Results from a new retrospective study published in the British Medical Journal suggest that the risk of all cause mortality associated with benzodiazepine initiation may be smaller than previously stated.

Researchers from Harvard Medical School analyzed the U.S. healthcare database, Optum Clinformatics Datamart, selecting patients who started taking a benzodiazepine between July 2004 to December 2013 and who had not previously filled a prescription for a benzodiazepine in the past six months (benzodiazepine initiators). 

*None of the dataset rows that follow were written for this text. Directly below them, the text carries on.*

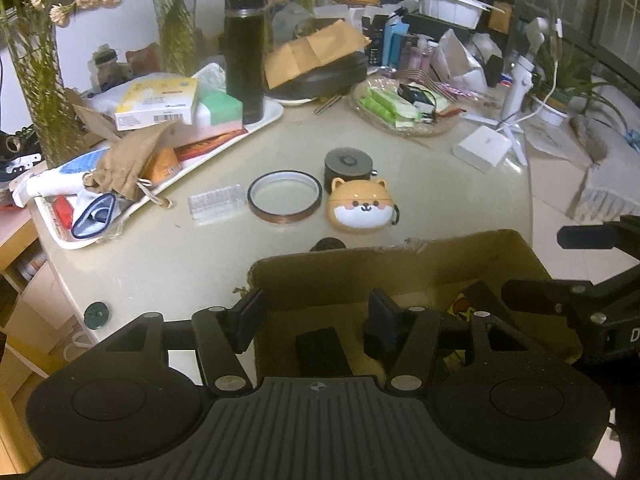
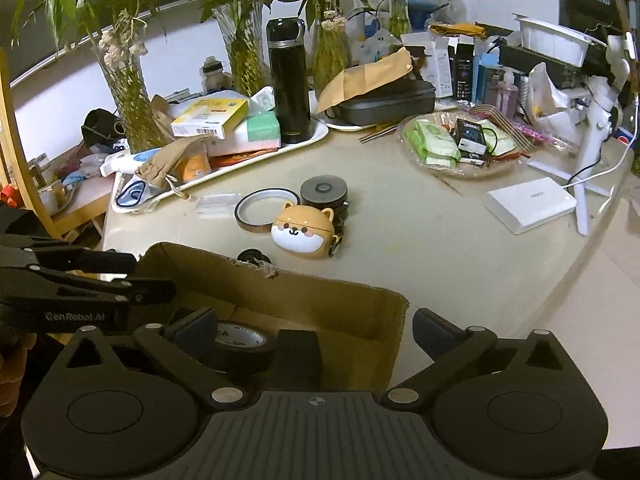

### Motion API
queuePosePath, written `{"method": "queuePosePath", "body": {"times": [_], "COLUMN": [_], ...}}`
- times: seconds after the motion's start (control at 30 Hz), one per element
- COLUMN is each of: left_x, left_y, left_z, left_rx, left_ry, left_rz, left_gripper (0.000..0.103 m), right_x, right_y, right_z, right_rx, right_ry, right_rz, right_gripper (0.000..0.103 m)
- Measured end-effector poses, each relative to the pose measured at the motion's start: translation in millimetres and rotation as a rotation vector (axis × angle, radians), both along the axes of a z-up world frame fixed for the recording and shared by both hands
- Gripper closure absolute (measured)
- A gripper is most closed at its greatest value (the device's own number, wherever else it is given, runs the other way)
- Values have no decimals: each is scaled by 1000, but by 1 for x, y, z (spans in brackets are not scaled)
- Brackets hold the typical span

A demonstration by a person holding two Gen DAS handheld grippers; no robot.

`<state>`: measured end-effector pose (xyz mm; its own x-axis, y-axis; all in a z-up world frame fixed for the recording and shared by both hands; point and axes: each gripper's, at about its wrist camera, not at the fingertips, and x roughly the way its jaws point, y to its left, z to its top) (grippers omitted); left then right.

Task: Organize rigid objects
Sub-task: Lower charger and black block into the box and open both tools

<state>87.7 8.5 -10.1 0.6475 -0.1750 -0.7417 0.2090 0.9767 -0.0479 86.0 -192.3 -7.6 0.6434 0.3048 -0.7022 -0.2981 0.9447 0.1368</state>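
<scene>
- Open brown cardboard box (image 1: 460, 268) sits at the near edge of the pale beige counter (image 1: 180, 256); both grippers hang over it, angled downward.
- Left gripper (image 1: 316, 316): jaws part-way apart, nothing between the pads. One finger is outside the box's left wall, the other inside the box. A small black block (image 1: 320, 350) lies on the box floor under the gap.
- Right gripper (image 2: 316, 334): jaws spread wide, pads pressing on nothing. Its left finger is over the box interior, its right finger beyond the box's right wall.
- Black roll of tape with a printed inner ring (image 2: 240, 342) lies in the box, just beside the right gripper's left finger; contact cannot be told.
- Remaining on the counter beyond the box, grouped close together: dog-face case in orange and white (image 1: 362, 210), dark grey round tin with a knobbed lid (image 1: 347, 164) just behind it, thin amber tape ring lying flat (image 1: 285, 197) to its left, clear ribbed plastic case (image 1: 216, 201) further left.
- Small black round object (image 1: 328, 245) sits just behind the box's far wall, partly hidden.
- Dark green round cap (image 1: 97, 314) lies alone near the counter's left edge.
- White oblong tray (image 1: 264, 120) at back left carries a tall black flask (image 1: 244, 56), a yellow and white carton (image 1: 158, 104) and a tan drawstring pouch (image 1: 128, 164).
- Flat white box (image 1: 482, 148) lies at the right, well apart from the grouped items.
</scene>
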Motion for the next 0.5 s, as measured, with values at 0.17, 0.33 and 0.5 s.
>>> {"method": "queuePosePath", "body": {"times": [0.17, 0.33, 0.5], "left_x": [-1, -2, 2], "left_y": [2, 3, 7], "left_z": [3, 6, 8], "left_rx": [-2, -6, -20], "left_ry": [-20, -52, -57], "left_rz": [12, 24, 58], "left_gripper": [47, 47, 47], "right_x": [0, 1, 3], "right_y": [4, 4, 2], "right_z": [-2, -4, -5], "right_rx": [-25, -22, -6], "right_ry": [-8, -13, -18], "right_rz": [13, 13, 9], "right_gripper": [0, 0, 0]}}
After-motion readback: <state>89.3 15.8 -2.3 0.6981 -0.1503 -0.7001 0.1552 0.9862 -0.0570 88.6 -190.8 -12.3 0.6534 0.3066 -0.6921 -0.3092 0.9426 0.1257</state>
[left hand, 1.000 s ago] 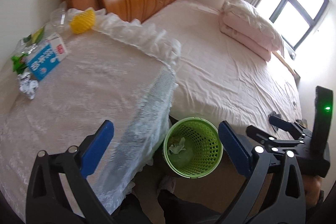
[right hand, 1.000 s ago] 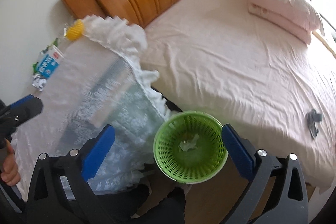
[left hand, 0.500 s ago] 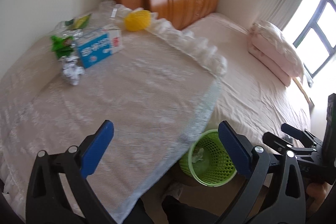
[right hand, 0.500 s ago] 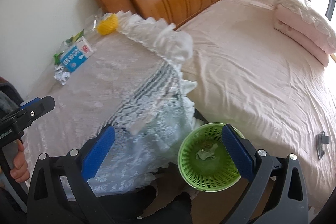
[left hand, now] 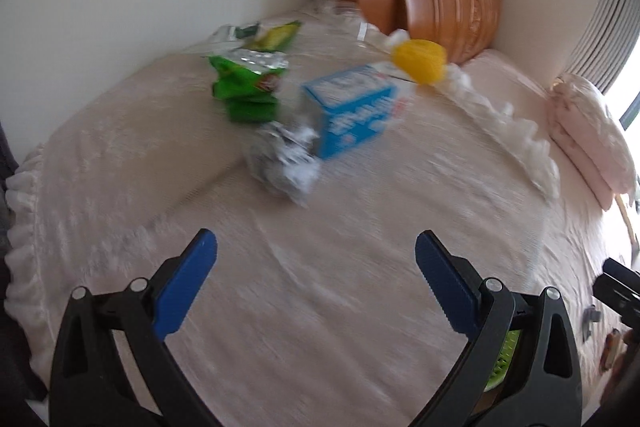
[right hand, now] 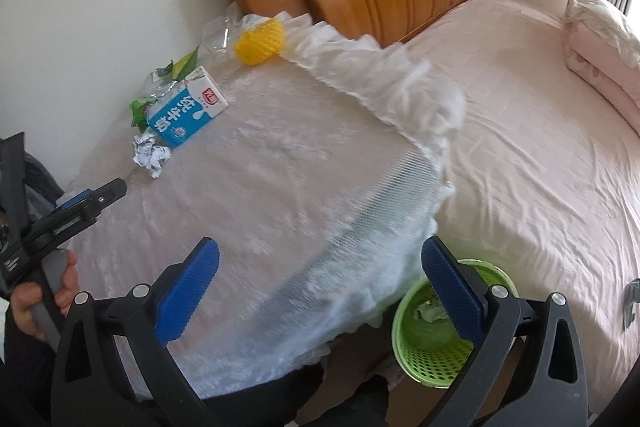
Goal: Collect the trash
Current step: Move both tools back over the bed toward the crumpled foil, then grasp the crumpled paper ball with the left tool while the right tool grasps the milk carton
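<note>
I hold the left hand-held gripper low over the lace-covered counter, jaws spread and empty, aimed at the crumpled paper ball touching the blue milk carton, the nearest trash to take. The right hand-held gripper, also spread and empty, hangs back near the green basket on the floor beside the bed, where the trash goes
</note>
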The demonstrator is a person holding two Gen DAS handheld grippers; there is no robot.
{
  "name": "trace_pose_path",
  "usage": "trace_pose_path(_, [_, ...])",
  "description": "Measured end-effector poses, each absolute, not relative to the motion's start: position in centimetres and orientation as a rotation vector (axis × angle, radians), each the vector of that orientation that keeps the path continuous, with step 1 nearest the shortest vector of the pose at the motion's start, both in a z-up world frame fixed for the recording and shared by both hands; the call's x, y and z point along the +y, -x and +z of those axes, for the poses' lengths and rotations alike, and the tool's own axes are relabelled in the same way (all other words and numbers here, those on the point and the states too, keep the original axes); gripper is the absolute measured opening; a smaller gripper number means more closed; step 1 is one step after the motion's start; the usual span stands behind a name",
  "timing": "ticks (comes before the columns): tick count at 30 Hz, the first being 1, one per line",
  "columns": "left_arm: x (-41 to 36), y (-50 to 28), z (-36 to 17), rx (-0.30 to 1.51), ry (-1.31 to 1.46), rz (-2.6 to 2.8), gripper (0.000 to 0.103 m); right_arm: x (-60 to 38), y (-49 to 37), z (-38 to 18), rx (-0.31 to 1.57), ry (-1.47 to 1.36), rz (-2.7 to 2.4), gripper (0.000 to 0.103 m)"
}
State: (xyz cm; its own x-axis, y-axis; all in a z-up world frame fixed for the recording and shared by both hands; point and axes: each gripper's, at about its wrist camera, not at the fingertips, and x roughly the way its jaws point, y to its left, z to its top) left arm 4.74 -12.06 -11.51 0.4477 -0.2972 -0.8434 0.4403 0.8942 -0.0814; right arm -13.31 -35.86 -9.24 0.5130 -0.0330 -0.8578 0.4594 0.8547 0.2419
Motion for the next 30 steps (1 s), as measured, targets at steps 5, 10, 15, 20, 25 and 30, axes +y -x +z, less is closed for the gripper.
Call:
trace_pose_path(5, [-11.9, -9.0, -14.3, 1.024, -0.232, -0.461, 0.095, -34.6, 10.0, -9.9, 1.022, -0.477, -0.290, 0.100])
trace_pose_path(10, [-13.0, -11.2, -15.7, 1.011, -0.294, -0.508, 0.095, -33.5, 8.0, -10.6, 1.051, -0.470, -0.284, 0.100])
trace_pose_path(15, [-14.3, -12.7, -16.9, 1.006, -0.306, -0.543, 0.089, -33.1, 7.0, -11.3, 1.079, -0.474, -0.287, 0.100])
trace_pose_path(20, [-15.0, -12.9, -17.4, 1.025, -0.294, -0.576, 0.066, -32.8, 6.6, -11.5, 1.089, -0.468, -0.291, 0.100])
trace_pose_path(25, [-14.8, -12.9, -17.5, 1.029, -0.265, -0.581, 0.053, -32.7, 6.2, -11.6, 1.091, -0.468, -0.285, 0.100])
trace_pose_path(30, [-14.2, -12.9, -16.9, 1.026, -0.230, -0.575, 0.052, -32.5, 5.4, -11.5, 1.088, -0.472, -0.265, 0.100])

Benzodiazepine initiators were matched using a 1:1 in high dimensional propensity score methodology to randomly selected benzodiazepine non-initiators. The final sample used for analysis included 1,252,988 patients who initiated a benzodiazepine and the same number of individuals who had a medical visit but did not initiate benzodiazepine treatment.

The researchers found that approximately 75% of prescriptions were for short-acting benzodiazepines. Alprazolam was the most often prescribed short-acting benzodiazepine (47.2%), while diazepam was the most often prescribed long-acting benzodiazepine (87.7%). The mean age of initiators was 46.0 and non-initiators was 45.2.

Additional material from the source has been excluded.